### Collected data
▼▼▼
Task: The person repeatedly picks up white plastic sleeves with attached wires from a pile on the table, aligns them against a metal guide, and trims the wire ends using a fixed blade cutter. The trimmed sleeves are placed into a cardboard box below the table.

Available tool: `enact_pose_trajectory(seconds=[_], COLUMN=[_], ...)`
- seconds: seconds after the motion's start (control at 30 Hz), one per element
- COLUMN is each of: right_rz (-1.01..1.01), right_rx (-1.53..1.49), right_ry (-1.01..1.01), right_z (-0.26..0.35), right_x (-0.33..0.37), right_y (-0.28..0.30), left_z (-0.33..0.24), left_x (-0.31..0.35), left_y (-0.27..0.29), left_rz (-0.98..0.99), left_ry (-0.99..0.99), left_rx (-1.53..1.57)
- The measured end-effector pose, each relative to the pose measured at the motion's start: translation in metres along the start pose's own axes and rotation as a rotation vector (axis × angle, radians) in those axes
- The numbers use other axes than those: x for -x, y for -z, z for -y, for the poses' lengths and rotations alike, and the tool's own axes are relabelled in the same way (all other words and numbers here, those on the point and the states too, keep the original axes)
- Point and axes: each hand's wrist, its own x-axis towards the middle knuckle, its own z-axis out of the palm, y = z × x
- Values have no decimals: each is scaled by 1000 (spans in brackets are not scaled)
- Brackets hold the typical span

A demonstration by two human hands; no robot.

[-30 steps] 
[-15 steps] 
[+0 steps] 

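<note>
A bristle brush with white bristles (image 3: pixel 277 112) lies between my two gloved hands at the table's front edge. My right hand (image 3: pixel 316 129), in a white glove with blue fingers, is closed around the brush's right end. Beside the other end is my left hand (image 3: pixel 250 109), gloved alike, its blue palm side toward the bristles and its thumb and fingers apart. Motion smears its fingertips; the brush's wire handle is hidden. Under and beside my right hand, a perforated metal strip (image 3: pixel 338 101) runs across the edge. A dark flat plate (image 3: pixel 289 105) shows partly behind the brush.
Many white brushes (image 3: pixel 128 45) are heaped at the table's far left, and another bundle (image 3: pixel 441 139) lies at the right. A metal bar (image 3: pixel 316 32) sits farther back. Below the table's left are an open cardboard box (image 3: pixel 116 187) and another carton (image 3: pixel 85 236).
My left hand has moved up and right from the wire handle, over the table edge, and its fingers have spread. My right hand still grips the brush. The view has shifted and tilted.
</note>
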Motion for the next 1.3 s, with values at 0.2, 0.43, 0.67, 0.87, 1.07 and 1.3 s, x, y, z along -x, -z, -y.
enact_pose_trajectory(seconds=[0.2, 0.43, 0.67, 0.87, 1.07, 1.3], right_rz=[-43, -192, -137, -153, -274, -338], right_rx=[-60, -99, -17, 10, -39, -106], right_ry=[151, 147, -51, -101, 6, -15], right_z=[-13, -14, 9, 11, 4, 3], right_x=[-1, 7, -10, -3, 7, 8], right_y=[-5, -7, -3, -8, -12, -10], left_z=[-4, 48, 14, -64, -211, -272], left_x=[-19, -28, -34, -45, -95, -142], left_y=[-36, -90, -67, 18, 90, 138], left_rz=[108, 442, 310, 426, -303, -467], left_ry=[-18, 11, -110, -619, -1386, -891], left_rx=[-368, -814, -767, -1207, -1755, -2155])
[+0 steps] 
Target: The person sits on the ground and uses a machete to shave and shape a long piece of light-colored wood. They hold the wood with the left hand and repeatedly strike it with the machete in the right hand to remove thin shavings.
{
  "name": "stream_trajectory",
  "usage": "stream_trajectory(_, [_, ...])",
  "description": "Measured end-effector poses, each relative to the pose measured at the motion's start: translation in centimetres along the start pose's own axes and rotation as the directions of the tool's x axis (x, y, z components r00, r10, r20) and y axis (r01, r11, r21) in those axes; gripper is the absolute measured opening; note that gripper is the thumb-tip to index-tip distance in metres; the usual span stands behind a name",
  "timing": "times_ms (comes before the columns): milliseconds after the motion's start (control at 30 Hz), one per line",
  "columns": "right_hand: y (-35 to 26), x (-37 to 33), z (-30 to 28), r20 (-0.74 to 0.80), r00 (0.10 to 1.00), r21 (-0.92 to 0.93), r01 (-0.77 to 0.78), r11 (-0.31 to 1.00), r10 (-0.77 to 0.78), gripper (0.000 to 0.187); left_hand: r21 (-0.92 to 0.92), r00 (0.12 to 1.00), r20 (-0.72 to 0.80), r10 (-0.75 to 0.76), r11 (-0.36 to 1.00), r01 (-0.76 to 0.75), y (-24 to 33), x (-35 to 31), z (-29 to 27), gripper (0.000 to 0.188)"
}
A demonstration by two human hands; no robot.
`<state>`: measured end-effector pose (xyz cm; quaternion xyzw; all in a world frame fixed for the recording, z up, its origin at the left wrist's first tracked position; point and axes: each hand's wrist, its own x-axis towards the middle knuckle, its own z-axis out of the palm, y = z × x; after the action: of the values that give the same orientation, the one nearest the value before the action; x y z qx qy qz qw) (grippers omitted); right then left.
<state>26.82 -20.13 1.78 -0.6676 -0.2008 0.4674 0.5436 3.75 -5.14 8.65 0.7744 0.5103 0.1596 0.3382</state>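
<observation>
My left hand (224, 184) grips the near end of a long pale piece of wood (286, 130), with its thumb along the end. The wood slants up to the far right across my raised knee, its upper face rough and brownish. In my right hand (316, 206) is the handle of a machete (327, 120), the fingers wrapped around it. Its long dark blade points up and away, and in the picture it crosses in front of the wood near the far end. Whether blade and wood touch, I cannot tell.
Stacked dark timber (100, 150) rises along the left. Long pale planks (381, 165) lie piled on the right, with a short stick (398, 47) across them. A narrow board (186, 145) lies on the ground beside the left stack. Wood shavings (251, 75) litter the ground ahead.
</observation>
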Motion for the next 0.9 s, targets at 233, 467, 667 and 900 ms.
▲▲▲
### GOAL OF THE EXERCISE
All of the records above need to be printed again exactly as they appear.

### SOLUTION FOR THIS EXERCISE
Task: The person repeatedly picks up white plastic sleeves with attached wires from a pile on the table, aligns them against a metal guide, and trims the wire ends using a fixed blade cutter. The trimmed sleeves are placed into a cardboard box below the table.

Available tool: `enact_pose_trajectory(seconds=[_], COLUMN=[_], ...)`
- seconds: seconds after the motion's start (control at 30 Hz), one per element
- COLUMN is each of: right_rz (-1.01..1.01), right_rx (-1.53..1.49), right_ry (-1.01..1.01), right_z (-0.26..0.35), right_x (-0.33..0.37), right_y (-0.28..0.30), left_z (-0.33..0.24), left_x (-0.31..0.35), left_y (-0.27..0.29), left_rz (-0.98..0.99), left_ry (-0.99..0.99), left_rx (-1.53..1.57)
- The measured end-effector pose, each relative to the pose measured at the motion's start: translation in metres along the start pose's own axes and rotation as a rotation vector (axis × angle, radians) in those axes
- The numbers use other axes than those: x for -x, y for -z, z for -y, for the poses' lengths and rotations alike, and the tool's own axes are relabelled in the same way (all other words and numbers here, those on the point and the states too, keep the original axes)
- Point and axes: each hand's wrist, its own x-axis towards the middle knuckle, its own z-axis out of the palm, y = z × x
- Values have no decimals: each is scaled by 1000 (spans in brackets are not scaled)
- Brackets hold the typical span

A demonstration by two human hands; no robot.

[-30 steps] 
[-15 steps] 
[+0 steps] 

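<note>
A bristle brush with white bristles (image 3: pixel 277 112) lies between my two gloved hands at the table's front edge. My right hand (image 3: pixel 316 129), in a white glove with blue fingers, is closed around the brush's right end. Beside the other end is my left hand (image 3: pixel 250 109), gloved alike, its blue palm side toward the bristles and its thumb and fingers apart. Motion smears its fingertips; the brush's wire handle is hidden. Under and beside my right hand, a perforated metal strip (image 3: pixel 338 101) runs across the edge. A dark flat plate (image 3: pixel 289 105) shows partly behind the brush.
Many white brushes (image 3: pixel 128 45) are heaped at the table's far left, and another bundle (image 3: pixel 441 139) lies at the right. A metal bar (image 3: pixel 316 32) sits farther back. Below the table's left are an open cardboard box (image 3: pixel 116 187) and another carton (image 3: pixel 85 236).
My left hand has moved up and right from the wire handle, over the table edge, and its fingers have spread. My right hand still grips the brush. The view has shifted and tilted.
</note>
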Motion for the next 1.3 s, with values at 0.2, 0.43, 0.67, 0.87, 1.07 and 1.3 s, x, y, z along -x, -z, -y.
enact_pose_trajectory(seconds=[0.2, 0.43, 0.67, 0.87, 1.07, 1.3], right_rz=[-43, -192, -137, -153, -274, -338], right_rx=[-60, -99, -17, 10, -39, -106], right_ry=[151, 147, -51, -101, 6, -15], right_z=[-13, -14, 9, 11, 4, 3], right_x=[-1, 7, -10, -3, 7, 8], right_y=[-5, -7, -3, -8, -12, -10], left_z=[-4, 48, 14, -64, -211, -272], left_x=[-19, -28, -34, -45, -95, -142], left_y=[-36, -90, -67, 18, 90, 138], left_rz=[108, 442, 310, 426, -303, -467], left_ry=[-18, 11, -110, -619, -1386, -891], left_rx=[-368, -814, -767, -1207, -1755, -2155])
[+0 steps] 
Target: The person sits on the ground and uses a machete to shave and shape a long piece of light-colored wood. They hold the wood with the left hand and repeatedly strike it with the machete in the right hand to remove thin shavings.
{
  "name": "stream_trajectory",
  "usage": "stream_trajectory(_, [_, ...])",
  "description": "Measured end-effector poses, each relative to the pose measured at the motion's start: translation in centimetres along the start pose's own axes and rotation as the directions of the tool's x axis (x, y, z components r00, r10, r20) and y axis (r01, r11, r21) in those axes; gripper is the absolute measured opening; note that gripper is the thumb-tip to index-tip distance in metres; the usual span stands behind a name",
  "timing": "times_ms (comes before the columns): milliseconds after the motion's start (control at 30 Hz), one per line",
  "columns": "right_hand: y (-35 to 26), x (-37 to 33), z (-30 to 28), r20 (-0.74 to 0.80), r00 (0.10 to 1.00), r21 (-0.92 to 0.93), r01 (-0.77 to 0.78), r11 (-0.31 to 1.00), r10 (-0.77 to 0.78), gripper (0.000 to 0.187); left_hand: r21 (-0.92 to 0.92), r00 (0.12 to 1.00), r20 (-0.72 to 0.80), r10 (-0.75 to 0.76), r11 (-0.36 to 1.00), r01 (-0.76 to 0.75), y (-24 to 33), x (-35 to 31), z (-29 to 27), gripper (0.000 to 0.188)"
}
A demonstration by two human hands; no robot.
`<state>`: measured end-effector pose (xyz cm; quaternion xyzw; all in a world frame fixed for the recording, z up, its origin at the left wrist's first tracked position; point and axes: each hand's wrist, its own x-axis towards the middle knuckle, its own z-axis out of the palm, y = z × x; after the action: of the values that give the same orientation, the one nearest the value before the action; x y z qx qy qz qw) (grippers omitted); right then left.
<state>26.82 -20.13 1.78 -0.6676 -0.2008 0.4674 0.5436 3.75 -5.14 8.65 0.7744 0.5103 0.1596 0.3382</state>
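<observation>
My left hand (224, 184) grips the near end of a long pale piece of wood (286, 130), with its thumb along the end. The wood slants up to the far right across my raised knee, its upper face rough and brownish. In my right hand (316, 206) is the handle of a machete (327, 120), the fingers wrapped around it. Its long dark blade points up and away, and in the picture it crosses in front of the wood near the far end. Whether blade and wood touch, I cannot tell.
Stacked dark timber (100, 150) rises along the left. Long pale planks (381, 165) lie piled on the right, with a short stick (398, 47) across them. A narrow board (186, 145) lies on the ground beside the left stack. Wood shavings (251, 75) litter the ground ahead.
</observation>
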Motion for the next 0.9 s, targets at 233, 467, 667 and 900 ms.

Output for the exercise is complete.